2024 – QUESTION 13 Effects of Indirect Intervention Suppose that the government of Chile reduces one of its key interest

Question – 2024

QUESTION 13

Effects of Indirect Intervention Suppose that the government of Chile reduces one of its key interest rates. The values of several other Latin American currencies are expected to change substantially against the Chilean peso in response to the news.

a. Explain why other Latin American currencies could be affected by a cut in Chile’s interest rates.

b. How would the central banks of other Latin American countries be likely to adjust their interest rates? How would the currencies of these countries respond to the central bank intervention?

c. How would a U.S. firm that exports products to Latin American countries be affected by the central bank intervention? (Assume the exports are denominated in the corresponding Latin American currency for each country.)

 

QUESTION 18

Intervention Effects on Corporate Performance Assume you have a subsidiary in Australia. The subsidiary sells mobile homes to local consumers in Australia, who buy the homes using mostly borrowed funds from local banks. Your subsidiary purchases all of its materials from Hong Kong. The Hong Kong dollar is tied to the U.S. dollar. Your subsidiary borrowed funds from the U.S. parent, and must pay the parent $100,000 in interest each month. Australia has just raised its interest rate in order to boost the value of its currency (Australian dollar, A$). The Australian dollar appreciates against the U.S. dollar as a result. Explain whether these actions would increase, reduce, or have no effect on:

a. The volume of your subsidiary’s sales in Australia (measured in A$).

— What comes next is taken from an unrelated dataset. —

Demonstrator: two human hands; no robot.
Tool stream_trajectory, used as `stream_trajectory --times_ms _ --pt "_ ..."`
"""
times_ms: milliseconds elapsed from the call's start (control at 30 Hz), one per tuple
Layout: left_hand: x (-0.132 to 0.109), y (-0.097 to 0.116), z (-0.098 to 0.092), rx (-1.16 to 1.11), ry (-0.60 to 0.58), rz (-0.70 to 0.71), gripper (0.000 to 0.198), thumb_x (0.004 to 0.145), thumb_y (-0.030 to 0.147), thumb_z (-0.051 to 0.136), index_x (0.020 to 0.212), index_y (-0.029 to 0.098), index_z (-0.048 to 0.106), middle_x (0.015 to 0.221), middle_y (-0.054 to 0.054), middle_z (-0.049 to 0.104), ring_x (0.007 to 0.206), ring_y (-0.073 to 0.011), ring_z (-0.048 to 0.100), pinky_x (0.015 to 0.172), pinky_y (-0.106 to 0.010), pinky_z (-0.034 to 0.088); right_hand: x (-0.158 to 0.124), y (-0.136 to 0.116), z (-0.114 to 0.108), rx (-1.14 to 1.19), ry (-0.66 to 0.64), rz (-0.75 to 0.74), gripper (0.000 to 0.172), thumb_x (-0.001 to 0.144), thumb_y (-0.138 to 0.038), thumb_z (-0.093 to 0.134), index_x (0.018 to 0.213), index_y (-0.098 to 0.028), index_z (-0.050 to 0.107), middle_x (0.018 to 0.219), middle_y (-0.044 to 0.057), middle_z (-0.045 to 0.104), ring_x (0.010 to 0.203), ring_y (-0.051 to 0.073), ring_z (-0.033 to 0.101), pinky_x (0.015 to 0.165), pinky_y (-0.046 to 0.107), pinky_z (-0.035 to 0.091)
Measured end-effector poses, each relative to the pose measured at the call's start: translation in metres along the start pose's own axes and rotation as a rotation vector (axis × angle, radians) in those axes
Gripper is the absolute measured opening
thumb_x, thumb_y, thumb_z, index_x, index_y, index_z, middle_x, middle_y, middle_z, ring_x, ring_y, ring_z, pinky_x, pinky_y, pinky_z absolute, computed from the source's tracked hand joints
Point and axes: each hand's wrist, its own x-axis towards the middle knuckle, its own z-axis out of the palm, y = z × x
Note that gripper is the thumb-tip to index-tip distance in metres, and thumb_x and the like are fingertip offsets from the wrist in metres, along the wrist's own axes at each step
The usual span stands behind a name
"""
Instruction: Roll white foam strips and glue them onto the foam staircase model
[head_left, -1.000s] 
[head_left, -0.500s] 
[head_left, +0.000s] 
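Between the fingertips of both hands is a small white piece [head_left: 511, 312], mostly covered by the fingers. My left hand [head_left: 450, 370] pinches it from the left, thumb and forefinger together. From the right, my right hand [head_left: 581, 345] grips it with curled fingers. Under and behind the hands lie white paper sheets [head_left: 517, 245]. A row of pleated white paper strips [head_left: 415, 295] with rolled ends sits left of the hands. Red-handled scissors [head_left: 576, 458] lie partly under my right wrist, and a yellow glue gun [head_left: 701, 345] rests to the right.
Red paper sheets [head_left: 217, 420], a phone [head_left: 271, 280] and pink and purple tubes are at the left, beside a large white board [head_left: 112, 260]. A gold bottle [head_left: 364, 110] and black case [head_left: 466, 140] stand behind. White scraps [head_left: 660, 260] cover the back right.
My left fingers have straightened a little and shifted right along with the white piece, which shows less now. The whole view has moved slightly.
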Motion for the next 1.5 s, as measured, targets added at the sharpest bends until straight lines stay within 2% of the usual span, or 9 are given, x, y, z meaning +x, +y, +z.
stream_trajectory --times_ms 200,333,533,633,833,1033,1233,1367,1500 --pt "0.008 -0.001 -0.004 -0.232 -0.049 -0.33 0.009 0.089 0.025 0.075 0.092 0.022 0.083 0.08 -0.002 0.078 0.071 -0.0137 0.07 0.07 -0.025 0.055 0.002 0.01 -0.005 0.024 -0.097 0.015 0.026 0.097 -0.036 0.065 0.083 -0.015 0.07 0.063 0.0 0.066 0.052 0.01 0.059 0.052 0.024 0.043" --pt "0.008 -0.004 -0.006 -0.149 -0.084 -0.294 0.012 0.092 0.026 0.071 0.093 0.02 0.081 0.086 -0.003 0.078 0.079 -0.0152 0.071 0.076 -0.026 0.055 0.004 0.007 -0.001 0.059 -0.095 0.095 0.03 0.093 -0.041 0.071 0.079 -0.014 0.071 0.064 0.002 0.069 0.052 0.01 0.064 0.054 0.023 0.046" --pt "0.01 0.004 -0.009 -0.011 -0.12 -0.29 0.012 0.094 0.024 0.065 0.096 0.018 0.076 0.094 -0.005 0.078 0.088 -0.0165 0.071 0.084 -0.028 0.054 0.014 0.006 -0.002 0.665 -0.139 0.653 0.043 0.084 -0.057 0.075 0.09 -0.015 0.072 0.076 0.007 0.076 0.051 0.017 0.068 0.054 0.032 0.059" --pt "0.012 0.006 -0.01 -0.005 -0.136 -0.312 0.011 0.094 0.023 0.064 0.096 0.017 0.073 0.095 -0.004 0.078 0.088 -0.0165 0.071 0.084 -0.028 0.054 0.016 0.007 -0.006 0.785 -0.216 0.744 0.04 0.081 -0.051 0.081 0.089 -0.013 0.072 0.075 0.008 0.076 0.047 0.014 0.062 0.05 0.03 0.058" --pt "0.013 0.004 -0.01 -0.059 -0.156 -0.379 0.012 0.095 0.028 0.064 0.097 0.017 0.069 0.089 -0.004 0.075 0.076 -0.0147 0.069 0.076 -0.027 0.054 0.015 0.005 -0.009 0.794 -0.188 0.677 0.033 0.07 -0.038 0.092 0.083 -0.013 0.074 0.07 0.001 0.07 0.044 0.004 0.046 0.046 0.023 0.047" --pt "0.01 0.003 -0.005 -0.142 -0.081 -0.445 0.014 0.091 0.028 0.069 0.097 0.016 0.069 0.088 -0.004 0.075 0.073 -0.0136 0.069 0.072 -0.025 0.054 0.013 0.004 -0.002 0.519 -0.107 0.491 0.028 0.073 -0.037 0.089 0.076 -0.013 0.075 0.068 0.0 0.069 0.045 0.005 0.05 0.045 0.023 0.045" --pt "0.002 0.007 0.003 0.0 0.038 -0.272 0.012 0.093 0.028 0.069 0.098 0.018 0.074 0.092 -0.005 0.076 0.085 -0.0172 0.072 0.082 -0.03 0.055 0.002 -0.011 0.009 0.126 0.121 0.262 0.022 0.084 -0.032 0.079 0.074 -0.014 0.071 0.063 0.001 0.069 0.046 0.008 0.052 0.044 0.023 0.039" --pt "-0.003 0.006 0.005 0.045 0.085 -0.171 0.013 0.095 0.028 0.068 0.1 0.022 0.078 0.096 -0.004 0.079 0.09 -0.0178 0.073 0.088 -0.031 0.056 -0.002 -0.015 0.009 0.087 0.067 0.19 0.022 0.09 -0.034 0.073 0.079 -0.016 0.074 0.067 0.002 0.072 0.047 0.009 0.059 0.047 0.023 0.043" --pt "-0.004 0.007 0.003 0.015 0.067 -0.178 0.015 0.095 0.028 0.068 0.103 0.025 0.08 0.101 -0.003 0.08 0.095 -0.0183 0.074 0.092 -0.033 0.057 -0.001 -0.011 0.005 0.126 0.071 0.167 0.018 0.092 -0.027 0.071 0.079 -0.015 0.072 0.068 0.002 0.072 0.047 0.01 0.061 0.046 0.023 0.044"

b. The cost to your subsidiary of purchasing materials (measured in A$).

c. The cost to your subsidiary of making the interest payments to the U.S. parent (measured in A$). Briefly explain each answer.

 

QUESTION 7

Covered Interest Arbitrage Assume the following information:

Spot rate of Mexican peso                      $.100

180-day forward rate of Mexican peso  $.098

180-day Mexican interest rate                  6%

180-day U.S. interest rate                         5%

Given this information, is covered interest arbitrage worthwhile for Mexican investors who have pesos to invest? Explain your answer.

 

QUESTION 32

Triangular Arbitrage You go to a bank and are given these quotes:

You can buy a euro for 14 pesos. The bank will pay you 13 pesos for a euro. You can buy a U.S. dollar for .9 euros. The bank will pay you .8 euros for a U.S. dollar. You can buy a U.S. dollar for 10 pesos. The bank will pay you 9 pesos for a U.S. dollar.

You have $1,000. Can you use triangular arbitrage to generate a profit? If so, explain the order of the trans- actions that you would execute and the profit that you would earn. If you cannot earn a profit from triangular arbitrage, explain why.